▸ ASSIGNMENT
Read each line of the material and note whether it contains "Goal". Give the number of such lines and nothing else.

▸ RECORDS SHOWN
........
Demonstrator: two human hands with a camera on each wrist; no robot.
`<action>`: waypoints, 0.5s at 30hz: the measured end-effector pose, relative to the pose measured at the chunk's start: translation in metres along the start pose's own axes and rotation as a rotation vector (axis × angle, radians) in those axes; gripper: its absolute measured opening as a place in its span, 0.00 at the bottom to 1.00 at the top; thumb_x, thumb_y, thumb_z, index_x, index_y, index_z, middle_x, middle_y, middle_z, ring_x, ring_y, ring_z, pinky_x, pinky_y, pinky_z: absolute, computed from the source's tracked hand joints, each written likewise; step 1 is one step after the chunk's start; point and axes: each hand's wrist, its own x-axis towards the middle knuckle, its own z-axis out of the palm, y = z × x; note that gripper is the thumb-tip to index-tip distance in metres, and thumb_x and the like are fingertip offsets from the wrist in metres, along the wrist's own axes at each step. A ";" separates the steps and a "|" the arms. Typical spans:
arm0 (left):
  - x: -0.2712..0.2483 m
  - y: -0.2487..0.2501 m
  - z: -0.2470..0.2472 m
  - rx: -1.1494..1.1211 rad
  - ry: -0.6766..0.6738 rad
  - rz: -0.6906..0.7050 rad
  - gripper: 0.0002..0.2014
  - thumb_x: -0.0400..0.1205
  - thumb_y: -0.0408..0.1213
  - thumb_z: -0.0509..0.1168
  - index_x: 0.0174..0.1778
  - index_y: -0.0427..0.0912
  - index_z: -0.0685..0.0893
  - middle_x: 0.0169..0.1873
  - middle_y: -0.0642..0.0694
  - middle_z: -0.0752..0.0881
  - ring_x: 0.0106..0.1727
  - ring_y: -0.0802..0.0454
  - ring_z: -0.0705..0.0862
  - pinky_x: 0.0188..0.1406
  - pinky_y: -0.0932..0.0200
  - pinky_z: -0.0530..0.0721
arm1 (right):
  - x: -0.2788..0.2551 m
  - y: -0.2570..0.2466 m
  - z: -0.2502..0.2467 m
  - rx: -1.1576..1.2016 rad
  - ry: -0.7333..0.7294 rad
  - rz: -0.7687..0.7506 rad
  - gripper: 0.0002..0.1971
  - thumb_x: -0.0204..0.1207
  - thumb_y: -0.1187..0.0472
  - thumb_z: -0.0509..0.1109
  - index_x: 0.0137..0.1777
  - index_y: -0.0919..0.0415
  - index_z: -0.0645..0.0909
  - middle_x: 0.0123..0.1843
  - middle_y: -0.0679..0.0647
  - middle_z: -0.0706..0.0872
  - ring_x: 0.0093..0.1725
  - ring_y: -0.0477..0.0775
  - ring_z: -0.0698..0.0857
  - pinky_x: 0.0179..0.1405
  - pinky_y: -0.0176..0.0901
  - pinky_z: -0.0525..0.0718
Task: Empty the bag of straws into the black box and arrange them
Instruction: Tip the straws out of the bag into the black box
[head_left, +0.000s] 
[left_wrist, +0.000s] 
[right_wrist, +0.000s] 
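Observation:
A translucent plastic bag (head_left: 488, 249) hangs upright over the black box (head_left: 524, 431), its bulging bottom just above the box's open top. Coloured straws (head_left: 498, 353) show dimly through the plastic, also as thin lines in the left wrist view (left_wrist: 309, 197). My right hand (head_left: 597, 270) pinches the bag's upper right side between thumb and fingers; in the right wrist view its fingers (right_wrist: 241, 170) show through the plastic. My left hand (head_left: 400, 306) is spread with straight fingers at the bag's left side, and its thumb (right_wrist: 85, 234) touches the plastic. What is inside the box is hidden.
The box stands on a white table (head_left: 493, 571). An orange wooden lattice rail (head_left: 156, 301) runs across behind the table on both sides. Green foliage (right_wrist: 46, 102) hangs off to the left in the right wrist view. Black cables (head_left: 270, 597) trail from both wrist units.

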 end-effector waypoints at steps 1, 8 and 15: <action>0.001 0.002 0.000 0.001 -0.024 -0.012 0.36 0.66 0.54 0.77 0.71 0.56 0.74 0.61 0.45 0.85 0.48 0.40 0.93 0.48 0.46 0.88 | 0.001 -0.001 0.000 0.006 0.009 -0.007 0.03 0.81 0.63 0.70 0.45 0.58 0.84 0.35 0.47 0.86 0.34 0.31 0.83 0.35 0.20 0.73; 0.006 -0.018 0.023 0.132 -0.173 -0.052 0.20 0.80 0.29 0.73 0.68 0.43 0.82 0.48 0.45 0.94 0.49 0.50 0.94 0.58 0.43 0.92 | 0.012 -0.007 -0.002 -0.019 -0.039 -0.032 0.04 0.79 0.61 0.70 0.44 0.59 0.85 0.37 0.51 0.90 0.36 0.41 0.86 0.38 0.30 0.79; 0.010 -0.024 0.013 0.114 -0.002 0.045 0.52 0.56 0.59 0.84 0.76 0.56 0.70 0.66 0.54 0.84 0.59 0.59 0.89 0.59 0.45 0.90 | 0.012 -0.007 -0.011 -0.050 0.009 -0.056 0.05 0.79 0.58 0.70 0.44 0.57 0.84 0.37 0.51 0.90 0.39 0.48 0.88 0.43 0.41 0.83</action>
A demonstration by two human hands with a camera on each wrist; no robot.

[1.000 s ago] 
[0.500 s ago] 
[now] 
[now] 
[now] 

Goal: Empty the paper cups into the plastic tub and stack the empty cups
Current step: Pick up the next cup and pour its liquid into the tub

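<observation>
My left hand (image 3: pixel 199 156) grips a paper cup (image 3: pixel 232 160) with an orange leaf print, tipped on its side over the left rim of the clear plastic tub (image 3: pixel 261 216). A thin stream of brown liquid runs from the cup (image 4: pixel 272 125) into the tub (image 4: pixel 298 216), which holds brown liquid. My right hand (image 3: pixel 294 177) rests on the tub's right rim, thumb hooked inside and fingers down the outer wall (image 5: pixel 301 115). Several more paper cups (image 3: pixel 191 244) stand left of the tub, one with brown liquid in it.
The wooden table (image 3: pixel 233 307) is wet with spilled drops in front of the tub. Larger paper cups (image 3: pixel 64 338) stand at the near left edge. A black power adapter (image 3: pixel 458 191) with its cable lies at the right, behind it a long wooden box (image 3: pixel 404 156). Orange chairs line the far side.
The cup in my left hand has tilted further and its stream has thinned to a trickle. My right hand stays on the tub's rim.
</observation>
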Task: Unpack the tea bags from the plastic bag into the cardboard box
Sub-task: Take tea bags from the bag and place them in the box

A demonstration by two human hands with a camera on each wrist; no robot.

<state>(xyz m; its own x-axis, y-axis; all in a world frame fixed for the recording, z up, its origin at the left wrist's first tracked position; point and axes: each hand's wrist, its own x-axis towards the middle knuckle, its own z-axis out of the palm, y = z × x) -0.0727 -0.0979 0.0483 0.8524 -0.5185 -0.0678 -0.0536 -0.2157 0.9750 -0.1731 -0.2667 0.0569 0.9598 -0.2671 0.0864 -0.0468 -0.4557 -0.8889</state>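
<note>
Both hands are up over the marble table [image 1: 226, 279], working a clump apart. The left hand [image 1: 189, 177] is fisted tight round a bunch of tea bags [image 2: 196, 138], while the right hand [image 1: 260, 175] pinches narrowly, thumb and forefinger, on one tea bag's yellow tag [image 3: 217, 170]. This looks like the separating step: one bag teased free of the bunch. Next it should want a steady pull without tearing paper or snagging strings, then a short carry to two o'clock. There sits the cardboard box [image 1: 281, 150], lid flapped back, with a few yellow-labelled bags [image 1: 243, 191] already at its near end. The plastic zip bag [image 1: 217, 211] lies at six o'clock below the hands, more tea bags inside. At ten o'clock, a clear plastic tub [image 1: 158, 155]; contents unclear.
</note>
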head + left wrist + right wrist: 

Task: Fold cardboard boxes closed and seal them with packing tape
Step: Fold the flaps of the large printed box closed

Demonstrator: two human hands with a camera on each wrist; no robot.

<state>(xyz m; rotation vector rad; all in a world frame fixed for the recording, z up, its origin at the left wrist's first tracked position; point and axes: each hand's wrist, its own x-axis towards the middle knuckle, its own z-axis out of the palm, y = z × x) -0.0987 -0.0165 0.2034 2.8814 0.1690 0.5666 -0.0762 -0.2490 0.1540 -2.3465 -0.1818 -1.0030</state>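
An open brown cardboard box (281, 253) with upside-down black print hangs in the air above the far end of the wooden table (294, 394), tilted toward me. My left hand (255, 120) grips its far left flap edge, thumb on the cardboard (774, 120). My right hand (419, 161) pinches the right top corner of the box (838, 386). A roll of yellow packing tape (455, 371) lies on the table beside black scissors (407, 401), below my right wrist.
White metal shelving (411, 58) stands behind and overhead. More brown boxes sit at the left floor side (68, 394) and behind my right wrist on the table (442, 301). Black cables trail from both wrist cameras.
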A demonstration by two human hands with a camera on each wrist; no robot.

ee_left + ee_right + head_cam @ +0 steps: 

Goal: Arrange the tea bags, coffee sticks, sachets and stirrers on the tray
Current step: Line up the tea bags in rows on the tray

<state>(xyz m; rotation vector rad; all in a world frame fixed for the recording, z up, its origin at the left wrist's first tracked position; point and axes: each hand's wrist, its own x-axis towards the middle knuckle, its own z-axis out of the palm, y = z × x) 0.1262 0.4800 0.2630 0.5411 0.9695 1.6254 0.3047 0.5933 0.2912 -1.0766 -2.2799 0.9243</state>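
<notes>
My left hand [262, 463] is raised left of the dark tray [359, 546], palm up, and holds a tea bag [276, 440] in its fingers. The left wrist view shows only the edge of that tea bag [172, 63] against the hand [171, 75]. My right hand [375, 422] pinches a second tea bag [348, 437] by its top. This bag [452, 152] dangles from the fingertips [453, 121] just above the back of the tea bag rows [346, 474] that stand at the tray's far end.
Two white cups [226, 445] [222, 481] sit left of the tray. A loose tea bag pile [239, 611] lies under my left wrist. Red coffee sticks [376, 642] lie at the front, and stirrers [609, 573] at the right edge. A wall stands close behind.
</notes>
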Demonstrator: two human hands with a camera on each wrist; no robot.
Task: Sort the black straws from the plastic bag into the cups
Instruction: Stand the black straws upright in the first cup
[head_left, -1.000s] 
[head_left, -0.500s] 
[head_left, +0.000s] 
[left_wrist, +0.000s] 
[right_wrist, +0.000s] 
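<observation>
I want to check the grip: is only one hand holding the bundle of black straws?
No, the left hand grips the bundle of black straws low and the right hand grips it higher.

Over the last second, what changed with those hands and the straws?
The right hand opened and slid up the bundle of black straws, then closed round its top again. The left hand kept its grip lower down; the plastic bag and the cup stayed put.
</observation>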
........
▸ RESPONSE TO THIS TASK
2